## Directions
Start at the line in the entries below that contains "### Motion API", stop at the line that contains "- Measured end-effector", and output exactly the lines in that span, both ends included.

START Excerpted data

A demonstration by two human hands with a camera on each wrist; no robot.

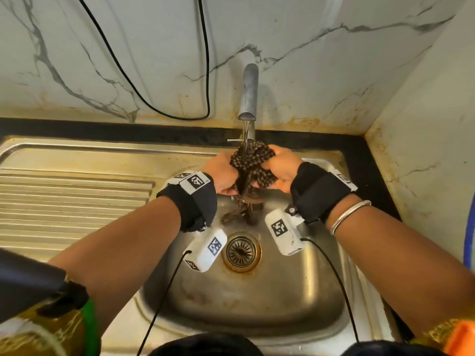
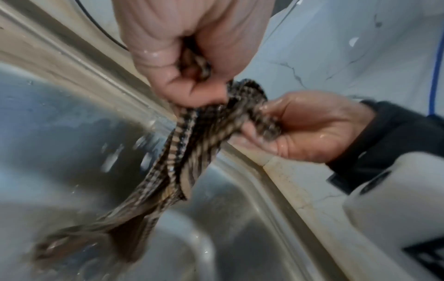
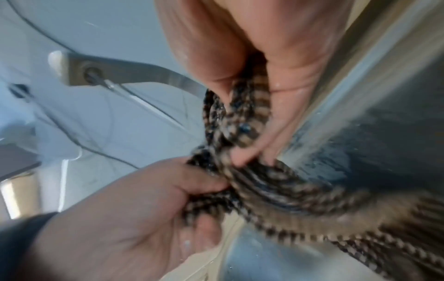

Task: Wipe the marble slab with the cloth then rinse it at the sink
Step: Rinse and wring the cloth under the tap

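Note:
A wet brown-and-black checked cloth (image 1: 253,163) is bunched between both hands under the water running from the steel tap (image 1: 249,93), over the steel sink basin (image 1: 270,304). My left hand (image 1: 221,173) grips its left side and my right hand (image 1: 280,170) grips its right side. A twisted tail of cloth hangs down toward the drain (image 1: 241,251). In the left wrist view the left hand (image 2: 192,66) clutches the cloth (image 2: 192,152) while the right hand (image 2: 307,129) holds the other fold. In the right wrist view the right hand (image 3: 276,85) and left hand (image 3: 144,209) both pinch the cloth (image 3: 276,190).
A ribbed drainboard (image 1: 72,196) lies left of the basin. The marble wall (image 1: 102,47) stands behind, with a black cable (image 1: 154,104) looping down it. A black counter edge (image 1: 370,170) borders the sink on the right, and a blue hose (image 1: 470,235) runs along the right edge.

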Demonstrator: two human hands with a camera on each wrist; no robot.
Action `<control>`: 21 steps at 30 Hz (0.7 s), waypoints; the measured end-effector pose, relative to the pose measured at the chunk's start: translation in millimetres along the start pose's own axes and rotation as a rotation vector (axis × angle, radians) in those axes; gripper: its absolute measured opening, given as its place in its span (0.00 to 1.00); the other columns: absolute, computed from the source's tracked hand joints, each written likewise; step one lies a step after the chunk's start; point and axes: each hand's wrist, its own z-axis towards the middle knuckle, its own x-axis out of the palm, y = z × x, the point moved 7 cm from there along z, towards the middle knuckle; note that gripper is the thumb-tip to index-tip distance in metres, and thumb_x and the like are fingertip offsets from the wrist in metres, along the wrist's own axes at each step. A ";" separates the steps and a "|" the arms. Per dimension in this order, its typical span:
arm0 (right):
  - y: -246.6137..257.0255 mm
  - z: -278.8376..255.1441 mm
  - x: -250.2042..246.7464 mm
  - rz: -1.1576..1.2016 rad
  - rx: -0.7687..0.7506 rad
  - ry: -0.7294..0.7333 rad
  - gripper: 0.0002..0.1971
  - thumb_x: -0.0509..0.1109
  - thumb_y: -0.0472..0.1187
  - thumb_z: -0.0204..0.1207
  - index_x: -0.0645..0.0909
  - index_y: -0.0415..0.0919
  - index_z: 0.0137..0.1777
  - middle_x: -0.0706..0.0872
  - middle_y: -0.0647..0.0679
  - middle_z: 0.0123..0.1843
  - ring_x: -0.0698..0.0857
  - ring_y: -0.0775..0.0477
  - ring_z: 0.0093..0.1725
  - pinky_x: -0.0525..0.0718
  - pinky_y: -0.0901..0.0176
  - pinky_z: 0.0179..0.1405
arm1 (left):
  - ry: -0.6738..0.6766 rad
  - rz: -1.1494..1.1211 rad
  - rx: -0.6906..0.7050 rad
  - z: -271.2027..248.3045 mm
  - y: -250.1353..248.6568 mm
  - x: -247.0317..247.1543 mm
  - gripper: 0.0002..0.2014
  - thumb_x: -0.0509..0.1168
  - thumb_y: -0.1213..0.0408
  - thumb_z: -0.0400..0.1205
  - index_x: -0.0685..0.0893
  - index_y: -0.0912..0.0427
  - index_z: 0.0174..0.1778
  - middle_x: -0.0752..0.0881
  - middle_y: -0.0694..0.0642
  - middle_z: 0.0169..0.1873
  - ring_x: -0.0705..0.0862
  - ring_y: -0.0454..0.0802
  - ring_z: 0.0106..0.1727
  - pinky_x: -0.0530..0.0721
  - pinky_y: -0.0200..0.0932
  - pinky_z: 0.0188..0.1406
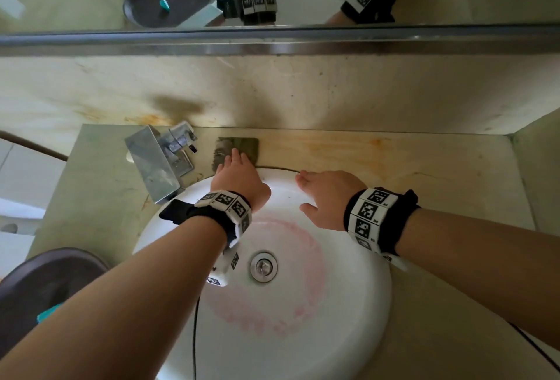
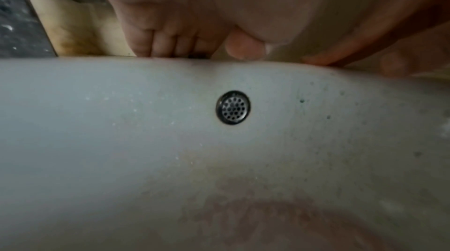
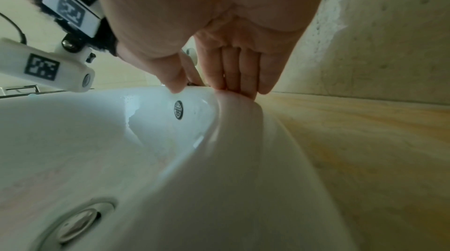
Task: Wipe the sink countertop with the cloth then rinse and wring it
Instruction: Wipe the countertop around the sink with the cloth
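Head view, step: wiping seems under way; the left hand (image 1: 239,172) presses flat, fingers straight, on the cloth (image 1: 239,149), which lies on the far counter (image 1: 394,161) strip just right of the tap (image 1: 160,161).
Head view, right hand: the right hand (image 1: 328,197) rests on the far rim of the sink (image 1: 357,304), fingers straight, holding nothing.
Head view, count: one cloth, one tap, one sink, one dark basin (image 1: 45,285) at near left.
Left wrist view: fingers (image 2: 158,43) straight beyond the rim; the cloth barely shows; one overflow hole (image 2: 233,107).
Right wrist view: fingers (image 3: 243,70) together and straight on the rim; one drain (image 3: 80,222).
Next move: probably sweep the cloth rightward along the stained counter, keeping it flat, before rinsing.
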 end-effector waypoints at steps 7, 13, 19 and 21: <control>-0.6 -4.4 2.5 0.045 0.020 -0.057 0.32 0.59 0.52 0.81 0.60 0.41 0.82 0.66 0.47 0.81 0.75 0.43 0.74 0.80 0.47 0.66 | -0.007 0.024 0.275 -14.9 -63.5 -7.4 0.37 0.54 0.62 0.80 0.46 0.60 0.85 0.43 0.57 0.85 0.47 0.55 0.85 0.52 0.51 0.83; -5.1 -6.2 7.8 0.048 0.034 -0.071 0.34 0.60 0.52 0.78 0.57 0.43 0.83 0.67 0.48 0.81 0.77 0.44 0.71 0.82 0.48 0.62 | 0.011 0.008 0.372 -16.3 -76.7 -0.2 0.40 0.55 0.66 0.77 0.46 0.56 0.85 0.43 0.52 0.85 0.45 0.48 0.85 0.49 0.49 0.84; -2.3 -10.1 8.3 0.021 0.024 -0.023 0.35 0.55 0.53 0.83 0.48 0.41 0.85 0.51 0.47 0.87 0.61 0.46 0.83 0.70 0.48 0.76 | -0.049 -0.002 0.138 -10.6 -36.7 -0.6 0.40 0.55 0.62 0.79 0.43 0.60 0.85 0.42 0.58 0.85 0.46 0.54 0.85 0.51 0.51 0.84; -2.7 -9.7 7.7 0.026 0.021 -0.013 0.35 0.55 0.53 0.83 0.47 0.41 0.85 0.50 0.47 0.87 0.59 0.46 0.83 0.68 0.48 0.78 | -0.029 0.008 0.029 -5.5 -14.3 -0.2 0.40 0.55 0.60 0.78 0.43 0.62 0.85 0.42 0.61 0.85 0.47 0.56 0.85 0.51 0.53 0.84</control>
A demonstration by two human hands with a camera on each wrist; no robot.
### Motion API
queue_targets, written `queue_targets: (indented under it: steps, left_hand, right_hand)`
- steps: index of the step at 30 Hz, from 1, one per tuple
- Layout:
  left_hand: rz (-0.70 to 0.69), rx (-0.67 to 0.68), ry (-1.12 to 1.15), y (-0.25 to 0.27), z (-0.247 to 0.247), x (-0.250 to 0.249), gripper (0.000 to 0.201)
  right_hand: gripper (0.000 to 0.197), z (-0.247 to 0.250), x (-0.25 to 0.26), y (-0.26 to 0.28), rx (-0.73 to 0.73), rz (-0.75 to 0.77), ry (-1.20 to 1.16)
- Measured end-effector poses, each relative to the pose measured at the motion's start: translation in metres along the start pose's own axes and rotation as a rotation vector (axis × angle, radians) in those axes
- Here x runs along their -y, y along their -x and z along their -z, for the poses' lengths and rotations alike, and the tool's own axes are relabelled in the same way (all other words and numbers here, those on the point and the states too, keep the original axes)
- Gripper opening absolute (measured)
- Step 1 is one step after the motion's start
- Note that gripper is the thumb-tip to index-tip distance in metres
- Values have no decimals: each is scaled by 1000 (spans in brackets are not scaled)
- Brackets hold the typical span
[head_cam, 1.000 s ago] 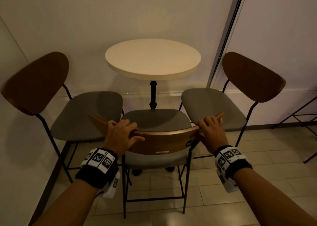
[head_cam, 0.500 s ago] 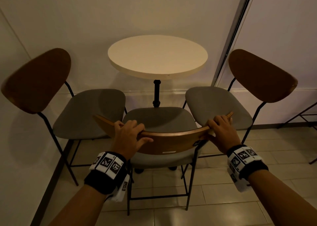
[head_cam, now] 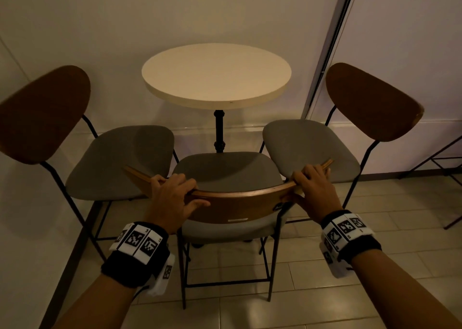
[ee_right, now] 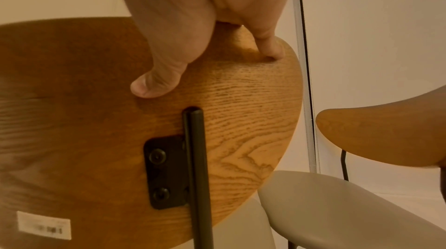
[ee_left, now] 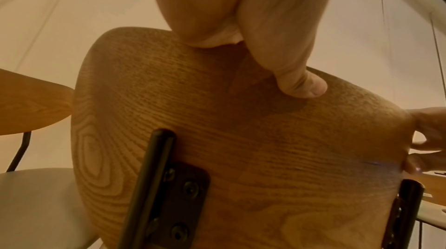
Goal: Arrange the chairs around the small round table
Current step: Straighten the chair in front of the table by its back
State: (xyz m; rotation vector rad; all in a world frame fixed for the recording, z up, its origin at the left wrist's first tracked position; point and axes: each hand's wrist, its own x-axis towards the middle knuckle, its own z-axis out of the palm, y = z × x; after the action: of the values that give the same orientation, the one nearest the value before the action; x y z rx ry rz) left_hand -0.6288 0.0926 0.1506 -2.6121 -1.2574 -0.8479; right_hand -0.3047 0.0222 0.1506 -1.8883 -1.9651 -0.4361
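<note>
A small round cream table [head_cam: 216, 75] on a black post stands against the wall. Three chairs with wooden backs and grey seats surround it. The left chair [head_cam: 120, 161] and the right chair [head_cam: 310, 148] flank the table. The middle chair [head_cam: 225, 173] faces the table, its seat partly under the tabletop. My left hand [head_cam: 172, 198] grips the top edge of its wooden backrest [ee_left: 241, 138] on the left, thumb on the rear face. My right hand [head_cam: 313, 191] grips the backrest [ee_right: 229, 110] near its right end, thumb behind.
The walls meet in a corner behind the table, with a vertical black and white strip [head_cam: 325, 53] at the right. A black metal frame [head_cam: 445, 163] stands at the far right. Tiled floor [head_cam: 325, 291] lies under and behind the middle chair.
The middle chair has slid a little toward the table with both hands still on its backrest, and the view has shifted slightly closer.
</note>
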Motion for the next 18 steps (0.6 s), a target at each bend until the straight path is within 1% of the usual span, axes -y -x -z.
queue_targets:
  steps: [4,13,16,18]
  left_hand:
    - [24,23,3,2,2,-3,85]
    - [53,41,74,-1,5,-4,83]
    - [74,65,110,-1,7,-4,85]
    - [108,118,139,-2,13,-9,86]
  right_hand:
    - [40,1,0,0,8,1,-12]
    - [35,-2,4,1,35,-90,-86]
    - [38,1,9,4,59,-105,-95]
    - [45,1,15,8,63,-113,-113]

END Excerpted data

## Solution below
### Motion API
queue_targets, written `queue_targets: (indented under it: steps, left_hand, right_hand)`
- steps: index of the step at 30 Hz, from 1, one per tuple
- Layout:
  left_hand: rz (-0.70 to 0.69), rx (-0.67 to 0.68), ry (-1.12 to 1.15), y (-0.25 to 0.27), z (-0.247 to 0.247), x (-0.250 to 0.249), gripper (0.000 to 0.201)
  right_hand: gripper (0.000 to 0.197), z (-0.247 to 0.250), x (-0.25 to 0.26), y (-0.26 to 0.28), rx (-0.73 to 0.73), rz (-0.75 to 0.77), ry (-1.20 to 1.16)
- Measured end-effector poses, each relative to the pose measured at the motion's start: translation in metres along the start pose's own axes and rotation as a rotation vector (axis × angle, radians) in those axes

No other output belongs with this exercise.